Темнота обладала вкусом чёрного хлеба с примесью стали. Отчего сталь? Оттого, что хлеб лежал в провизионной камере надводного корабля. Это он потом узнает такое определение – провизионная камера. Тогда в подвале была темнота со вкусом чёрного хлеба с примесью стали. Под ногами что-то мягкое, похожее на ковёр. Только босиком по нему никак. Дверь же закрыл? Если так темно, то да. Не полностью. Любопытной указкой куда-то в стену упирается наглый свет. Сколько времени? Уже прошло? Уже настало. Сколько времени? Он уже тут? Он пока тут. Под ногами странный песок.

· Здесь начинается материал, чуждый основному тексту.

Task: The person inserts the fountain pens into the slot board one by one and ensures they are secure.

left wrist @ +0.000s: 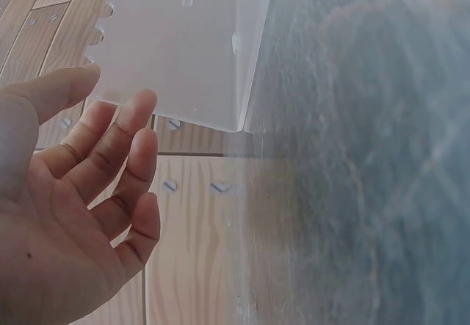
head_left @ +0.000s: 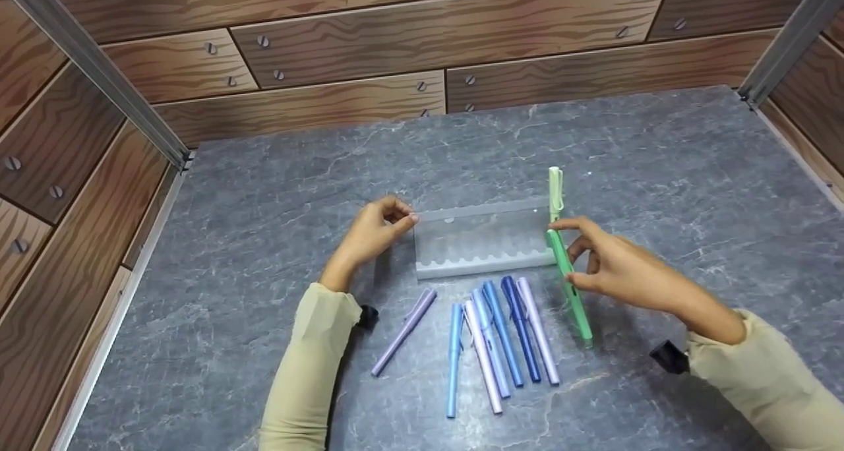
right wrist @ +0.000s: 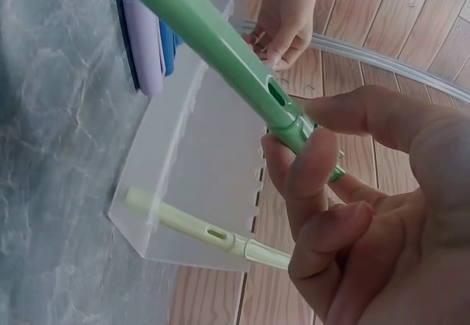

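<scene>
A translucent pen stand (head_left: pixel 484 237) with scalloped edges stands on the grey marbled table. My left hand (head_left: pixel 376 230) pinches its upper left corner between thumb and fingertips; the other fingers curve loosely in the left wrist view. A green pen (head_left: pixel 572 293) slants beside the stand's right end, pinched at its middle by the thumb and fingers of my right hand (head_left: pixel 613 270). Behind it, a pale green pen (right wrist: pixel 198 226) leans in the stand at that same end, its clip end projecting above the stand's back edge. Its lower part is hidden by my right hand in the head view.
In front of the stand lie several pens in a loose row, among them a light blue pen (head_left: pixel 453 362), a dark blue pen (head_left: pixel 521 329) and a lilac pen (head_left: pixel 537 332). A purple pen (head_left: pixel 403 332) lies apart to the left. Wood-patterned panels (head_left: pixel 343 55) border the table.
</scene>
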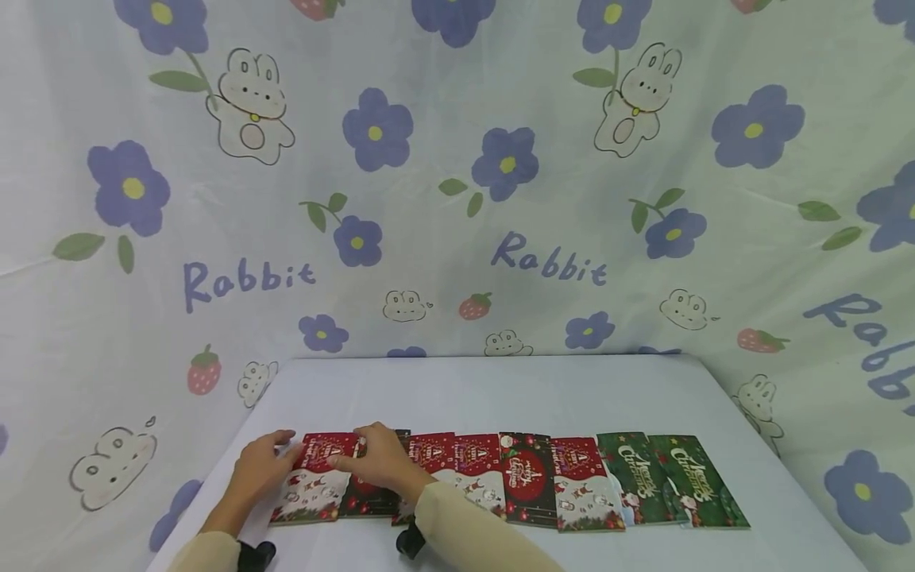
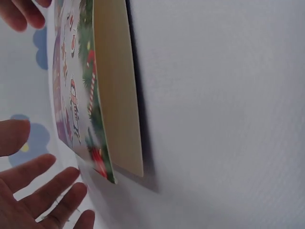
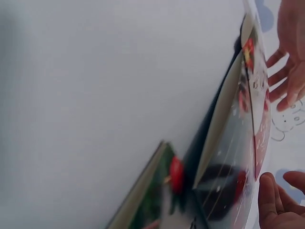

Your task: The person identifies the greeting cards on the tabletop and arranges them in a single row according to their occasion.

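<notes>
Several Christmas cards lie in an overlapping row. My left hand (image 1: 260, 469) is at the left edge of the leftmost red-and-white card (image 1: 310, 488), its fingers spread. The left wrist view shows this folded card (image 2: 71, 95) slightly agape along its edge, with the left-hand fingers (image 2: 57, 195) fanned beside it. My right hand (image 1: 386, 461) hovers over the black-and-red card (image 1: 368, 499) second from the left and partly hides it. Its thumb reaches across the leftmost card's right side. In the right wrist view, the right hand (image 3: 281, 205) has loosely bent fingers around nothing.
Rightward in the row come more red-and-white cards (image 1: 586, 496), another black-and-red card (image 1: 525, 477) and two green cards (image 1: 704, 485) at the right end. A white table (image 1: 500, 389) bears them, and a rabbit-and-flower curtain (image 1: 429, 199) hangs behind and at both sides.
</notes>
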Tool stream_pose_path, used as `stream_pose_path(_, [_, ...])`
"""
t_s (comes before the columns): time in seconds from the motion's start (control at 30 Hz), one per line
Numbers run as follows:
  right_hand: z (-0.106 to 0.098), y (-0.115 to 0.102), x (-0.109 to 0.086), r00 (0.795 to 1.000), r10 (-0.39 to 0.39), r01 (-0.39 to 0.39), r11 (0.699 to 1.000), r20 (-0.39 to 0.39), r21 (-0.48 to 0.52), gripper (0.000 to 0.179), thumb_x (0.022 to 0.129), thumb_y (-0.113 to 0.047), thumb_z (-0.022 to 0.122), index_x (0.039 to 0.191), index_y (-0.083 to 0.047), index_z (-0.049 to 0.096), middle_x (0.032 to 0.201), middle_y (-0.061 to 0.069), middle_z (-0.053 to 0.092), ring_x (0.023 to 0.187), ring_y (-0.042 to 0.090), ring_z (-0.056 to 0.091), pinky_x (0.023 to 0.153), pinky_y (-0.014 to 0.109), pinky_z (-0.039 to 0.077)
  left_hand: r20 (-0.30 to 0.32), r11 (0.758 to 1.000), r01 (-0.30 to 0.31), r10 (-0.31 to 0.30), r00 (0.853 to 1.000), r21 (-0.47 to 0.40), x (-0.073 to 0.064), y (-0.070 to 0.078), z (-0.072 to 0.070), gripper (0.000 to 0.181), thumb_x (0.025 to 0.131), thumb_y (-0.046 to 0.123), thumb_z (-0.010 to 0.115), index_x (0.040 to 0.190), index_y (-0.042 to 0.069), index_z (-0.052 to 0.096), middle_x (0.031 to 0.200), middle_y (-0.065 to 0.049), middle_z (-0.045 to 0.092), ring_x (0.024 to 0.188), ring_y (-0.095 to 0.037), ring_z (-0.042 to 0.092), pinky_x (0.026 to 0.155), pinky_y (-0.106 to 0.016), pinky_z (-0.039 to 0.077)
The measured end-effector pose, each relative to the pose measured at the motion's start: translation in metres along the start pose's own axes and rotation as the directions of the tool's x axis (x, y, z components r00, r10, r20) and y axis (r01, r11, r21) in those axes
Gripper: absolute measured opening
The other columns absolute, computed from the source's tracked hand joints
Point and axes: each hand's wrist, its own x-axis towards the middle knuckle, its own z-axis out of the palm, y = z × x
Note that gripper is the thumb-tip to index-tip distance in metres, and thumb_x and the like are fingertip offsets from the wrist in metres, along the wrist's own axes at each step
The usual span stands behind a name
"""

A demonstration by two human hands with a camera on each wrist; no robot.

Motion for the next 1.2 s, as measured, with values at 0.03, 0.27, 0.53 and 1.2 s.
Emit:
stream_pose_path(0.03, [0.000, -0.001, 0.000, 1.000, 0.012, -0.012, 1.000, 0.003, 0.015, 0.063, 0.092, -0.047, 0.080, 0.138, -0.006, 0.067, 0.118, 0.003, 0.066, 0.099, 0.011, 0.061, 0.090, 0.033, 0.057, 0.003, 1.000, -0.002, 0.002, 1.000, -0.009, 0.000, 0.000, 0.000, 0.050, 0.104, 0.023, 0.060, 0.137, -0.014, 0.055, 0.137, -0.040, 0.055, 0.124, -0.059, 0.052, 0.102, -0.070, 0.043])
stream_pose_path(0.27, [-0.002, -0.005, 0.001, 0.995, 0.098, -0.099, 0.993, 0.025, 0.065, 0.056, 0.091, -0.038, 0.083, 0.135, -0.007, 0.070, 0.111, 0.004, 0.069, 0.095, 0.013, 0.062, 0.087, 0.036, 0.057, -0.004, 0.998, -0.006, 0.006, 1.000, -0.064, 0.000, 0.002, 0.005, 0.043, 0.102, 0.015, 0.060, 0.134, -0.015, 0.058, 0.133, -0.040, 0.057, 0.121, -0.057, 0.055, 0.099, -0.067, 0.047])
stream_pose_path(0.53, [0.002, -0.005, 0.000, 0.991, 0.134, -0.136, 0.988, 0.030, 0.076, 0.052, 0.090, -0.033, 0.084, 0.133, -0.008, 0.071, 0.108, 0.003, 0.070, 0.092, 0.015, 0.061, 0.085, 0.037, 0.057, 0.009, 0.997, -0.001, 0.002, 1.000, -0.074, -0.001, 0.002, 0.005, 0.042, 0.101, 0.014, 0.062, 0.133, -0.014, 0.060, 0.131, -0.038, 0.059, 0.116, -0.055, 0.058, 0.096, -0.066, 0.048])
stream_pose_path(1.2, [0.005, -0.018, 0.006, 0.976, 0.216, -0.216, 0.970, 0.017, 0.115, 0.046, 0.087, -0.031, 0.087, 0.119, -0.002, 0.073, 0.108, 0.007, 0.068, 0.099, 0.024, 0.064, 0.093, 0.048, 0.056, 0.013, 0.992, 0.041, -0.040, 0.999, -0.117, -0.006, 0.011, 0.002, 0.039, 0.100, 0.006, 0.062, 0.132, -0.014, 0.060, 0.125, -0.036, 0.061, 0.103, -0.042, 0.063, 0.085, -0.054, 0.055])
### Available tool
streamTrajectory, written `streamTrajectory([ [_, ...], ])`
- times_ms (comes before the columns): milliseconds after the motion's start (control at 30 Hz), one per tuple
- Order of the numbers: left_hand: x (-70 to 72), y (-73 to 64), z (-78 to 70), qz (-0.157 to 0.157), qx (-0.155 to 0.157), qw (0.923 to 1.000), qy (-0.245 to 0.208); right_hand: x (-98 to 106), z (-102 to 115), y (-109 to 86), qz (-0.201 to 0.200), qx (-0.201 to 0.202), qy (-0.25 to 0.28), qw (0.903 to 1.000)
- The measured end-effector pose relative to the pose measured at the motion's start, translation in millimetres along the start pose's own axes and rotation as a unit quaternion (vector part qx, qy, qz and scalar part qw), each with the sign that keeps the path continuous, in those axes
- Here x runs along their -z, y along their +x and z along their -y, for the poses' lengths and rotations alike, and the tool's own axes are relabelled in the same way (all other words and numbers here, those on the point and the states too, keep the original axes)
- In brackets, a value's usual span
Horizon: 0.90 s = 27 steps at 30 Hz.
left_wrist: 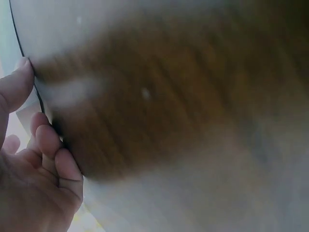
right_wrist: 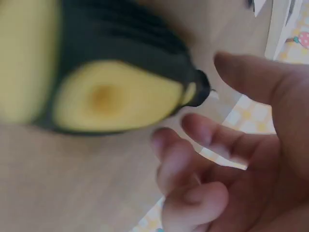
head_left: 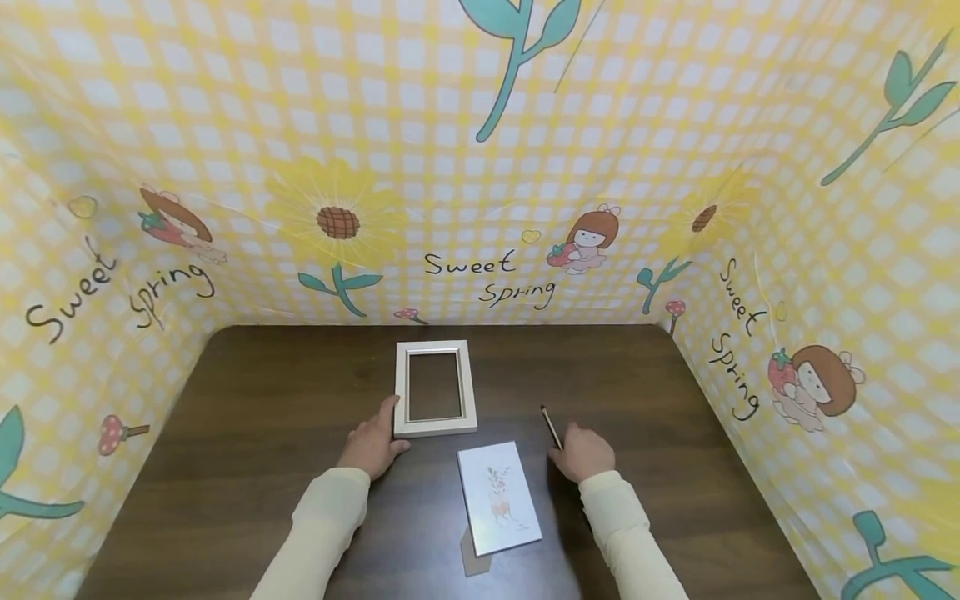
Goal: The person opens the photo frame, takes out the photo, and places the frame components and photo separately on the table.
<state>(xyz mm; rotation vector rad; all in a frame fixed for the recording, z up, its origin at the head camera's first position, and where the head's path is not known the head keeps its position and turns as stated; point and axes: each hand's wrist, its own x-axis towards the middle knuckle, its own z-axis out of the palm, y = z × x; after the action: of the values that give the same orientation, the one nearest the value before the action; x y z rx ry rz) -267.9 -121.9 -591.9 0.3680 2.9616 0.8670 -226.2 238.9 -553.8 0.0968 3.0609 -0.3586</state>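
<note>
A white picture frame (head_left: 433, 428) with an open middle lies flat on the table. My left hand (head_left: 372, 443) holds its near left corner, the thumb along the front edge and fingers at the left side. In the left wrist view, those curled fingers (left_wrist: 48, 140) show beside the blurred tabletop. My right hand (head_left: 585, 452) is by a slim pen-like tool (head_left: 552, 427) that points away to the left. Close up, the tool (right_wrist: 120, 94) is blurred, black and yellow; a gap shows between its narrow tip and the loosely bent fingers (right_wrist: 193, 208) and thumb.
Between the hands lies a white panel (head_left: 498, 498) printed with a deer and flowers. A brown flap (head_left: 476, 560) sticks out from under its near end. Yellow checked cloth (head_left: 450, 192) walls off the brown table (head_left: 247, 400) at the back and both sides.
</note>
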Motion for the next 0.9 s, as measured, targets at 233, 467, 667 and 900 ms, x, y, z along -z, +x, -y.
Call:
streamTrajectory([
  [233,3.7,-1.6,2.2,0.002,0.023,0.9996,-0.019,-8,-17,-14.6,0.014,0.005,0.028,0.9995],
  [467,0.0,0.5,2.7,-0.001,0.022,0.9992,-0.034,2,-49,-20.6,-0.002,-0.006,0.022,0.9997],
  [667,0.0,2.1,1.8,0.01,0.035,0.9985,-0.04,12,-93,-29.9,-0.008,-0.024,0.014,0.9996],
  [900,-2.1,3.8,4.4,0.015,0.047,0.9977,-0.047,16,-122,-36.3,0.015,-0.059,0.013,0.9981],
])
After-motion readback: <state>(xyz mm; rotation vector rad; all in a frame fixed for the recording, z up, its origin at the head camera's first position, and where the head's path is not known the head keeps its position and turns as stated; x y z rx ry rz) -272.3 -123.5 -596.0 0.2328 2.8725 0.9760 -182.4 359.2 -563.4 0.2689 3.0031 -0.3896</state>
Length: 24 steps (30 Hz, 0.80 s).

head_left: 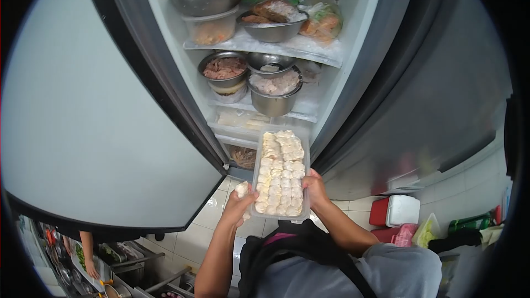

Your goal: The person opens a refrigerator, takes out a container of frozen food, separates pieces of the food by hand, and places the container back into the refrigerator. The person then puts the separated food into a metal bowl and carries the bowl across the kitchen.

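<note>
Just outside the open refrigerator (pixel 356 49), the left hand (pixel 238 207) and right hand (pixel 314 189) are pinching a translucent plastic container (pixel 307 152) between thumbs and partly hidden fingers. Supporting both sides evenly is keeping its pale, lumpy food (pixel 282 174) steady.

I'd call this a working kitchen: bowls (pixel 212 1) of meat (pixel 223 68) crowd the shelves inside the fridge (pixel 361 27), another person's hand (pixel 91 269) is down beside greens (pixel 81 255) past the fridge's open left door, and pale tiles (pixel 210 209) floor the space before the fridge.
</note>
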Each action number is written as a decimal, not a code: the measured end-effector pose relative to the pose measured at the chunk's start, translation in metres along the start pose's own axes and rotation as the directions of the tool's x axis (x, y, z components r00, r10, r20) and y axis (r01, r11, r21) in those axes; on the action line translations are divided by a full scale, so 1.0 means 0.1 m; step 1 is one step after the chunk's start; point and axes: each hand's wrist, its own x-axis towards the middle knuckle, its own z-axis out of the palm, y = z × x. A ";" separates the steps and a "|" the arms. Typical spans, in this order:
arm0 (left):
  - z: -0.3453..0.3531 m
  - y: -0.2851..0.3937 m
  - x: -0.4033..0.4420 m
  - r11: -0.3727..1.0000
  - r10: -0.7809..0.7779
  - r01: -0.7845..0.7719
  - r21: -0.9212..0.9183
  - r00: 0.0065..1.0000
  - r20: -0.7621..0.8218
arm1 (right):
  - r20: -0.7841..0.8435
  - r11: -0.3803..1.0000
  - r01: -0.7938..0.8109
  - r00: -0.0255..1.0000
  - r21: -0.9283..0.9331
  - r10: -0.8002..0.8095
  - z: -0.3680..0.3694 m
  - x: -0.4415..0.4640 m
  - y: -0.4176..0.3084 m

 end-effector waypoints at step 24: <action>0.55 0.97 2.21 -0.125 0.528 -0.168 0.978 0.823 0.209 | 0.147 0.885 -0.396 0.918 0.246 0.369 -0.02 1.43 -0.14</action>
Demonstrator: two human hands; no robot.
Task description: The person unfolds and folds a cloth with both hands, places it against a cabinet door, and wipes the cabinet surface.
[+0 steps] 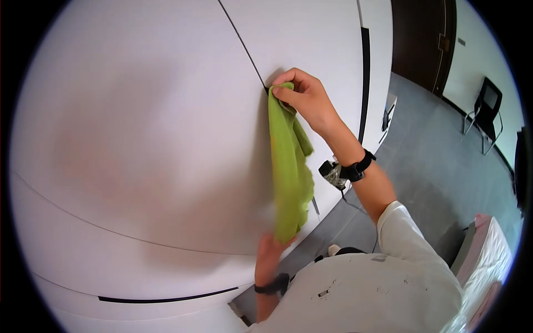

Откуда в подвале взяться песку? Отец его набирал. Сначала домой приносил откуда-то из темноты полярной ночи пушистую ёлку, которую родители упрямо называли почему-то какой-то сосной. Весь в снегу. Вся в снегу. Отряхивались потом, как две огромные собаки. Зимой в подвал сложнее пролезть, потому что снегом зажимает с двух сторон. Только один раз его попросил, когда совсем никак было.
Лёша, набери. Какой номер телефона? Ведь дома нет телефона. Нужно взять жетончик, перебежать через дорогу: старый автомат питается только жетончиками, глотает наживку, бурлит словами в ухо; упрямый провод завернулся в синюю изоленту и не гнётся, чёрный шершавый пластик холодит лицо, далёкий голос хрипит. Алло?
Лёша! Набери! Песка, конечно же. Зимой трудно. Песок похож сверху на апельсиновую корку. Ещё расколупать нужно. А под коркой ждёт мягкий. Ведь скоро Новый год! Вот и срываются апельсиновые и мандариновые корки отовсюду. Ведро всегда одно и то же – синее с чёрной ручкой. В обычные дни там плещется тряпка, выбрасывающаяся усталой рыбой на паркетный пол. В праздник там праздничный песок, будто редкий апельсин. Так нравится запах ёлки! Запах смолы и подступающего праздника. Ведро обматывается какой-то белой тряпкой и подтыкается ватой. Будто бы в самом деле стоит ёлка в сугробе. Только вместо снега припорошена игрушками и гирляндами. Они ждали целый год на антресоли. Спали игрушки в мягкой вате, чтобы на несколько месяцев вылезти и повиснуть радостно на ветках. Последними игрушки опадут. Ёлку убирали перед 8 Марта. Ёлка рассыпала вокруг свои мелкие иголки, будто теряла память, не понимала, что мусорит. И не сосна вовсе, а ёлка. Последними уходили в антресольную спячку игрушки. Стеклянными медведями забирались в свою берлогу. Спать.
Как же хочется спать. Ногами он чувствовал песок. Только сегодня песок не праздничный. Мягкий, но не праздничный. Спиной опирался о стену. Стена была шершавой. Шир-шир шир-шир шир-шир. Спиной в куртке обшершавился о шершавую стену. А сидел на трубе. Б не сидел на трубе. Потому что он сидел в одиночестве. В темноте со вкусом чёрного хлеба с примесью стали. Труба ещё грела. Старалась нагреть подвал. Старалась дать ему всё своё тепло. Зимой из этого подвала шёл пар. Он выходил из подвала, потому что ему от этой большой батареи тоже было жарко и душно. Пар шёл, чтобы остыть. И никогда не возвращался. Вот и он теперь не хочет возвращаться.